Bei dieser (meist geführten) schamanischen Reise werden 3-4 Kammern in der Unteren Welt aufgesucht. Dies kann sowohl der schamanisch Praktizierende für einen Klienten übernehmen, als auch der Klient für sich selbst. Hierbei geht es nicht darum, das Trauma erneut zu erleben, sondern die Urverletzung, aufgrund derer sich der Seelenteil abgespalten hat, zu beobachten und das verletzte Selbst und dessen damals geschlossenen Seelenvertrag zu erkennen. Daraus resultiert nicht nur eine tiefgreifende Erkenntnis, sondern auch die Möglichkeit Glaubensgrundsätze oder Seelenverträge der traumatischen Zeit neu zu verhandeln und mit dem geheilten Seelenteil zurückzukehren.

Wann kann ein Seelenteilverlust geschehen?

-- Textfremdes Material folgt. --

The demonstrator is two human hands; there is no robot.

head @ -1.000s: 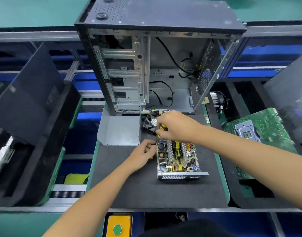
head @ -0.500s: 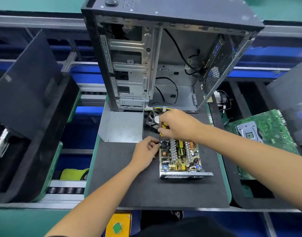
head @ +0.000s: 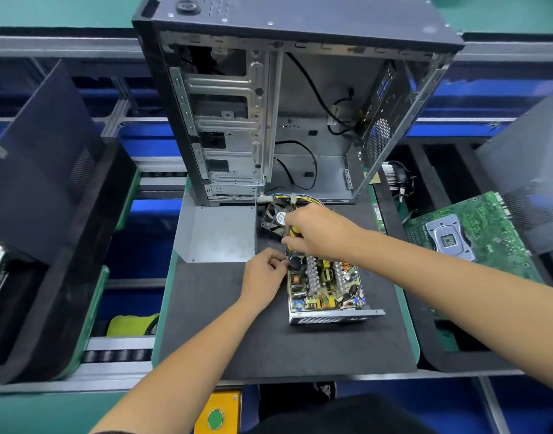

  • Emotionen der Kindheit (u.a. Gefühl des Ungeliebtseins, Verlassenseins)
  • Trennung (Gefühl, ein Teil sei noch bei dem Ex-Partner/zerrüttete Familien)
  • Tod einer nahestehenden Person („es ist, als sei ein Teil von mir auch gestorben“)
  • Schwere Operation (Gefühl nicht vollständig aus der Narkose erwacht zu sein)
  • Missbrauch in jeglicher Form
  • Starker Rausch
  • Unfall
  • Überfall/Gewalterfahrung

Literatur: „Auf der Suche nach der verlorenen Seele“ Sandra Ingerman, „Seelenrückholung“ Dr. Alberto Villoldo

Autorin: Jennie Appel, Psychologische und Energetische Beraterin

Quelle: Eigene Zusammenstellung

Datum: 06.12.2016

Hintergrund / Kontext zur Seelenrückholung
Michael Harner fand weltweit bei allen indigenen Völkern die gleichen schamanischen Basistechniken und fasste diese in einer verständlichen und anwendbaren Form unter dem Begriff "Kern/Core Schamanismus" zusammen. Er blieb bei den wichtigsten schamanischen Heilweisen (Extraktion, Divination, Begleitung von Sterbenden, Hilfe für noch erdgebundene Seelen, Lösung von Besetzungen).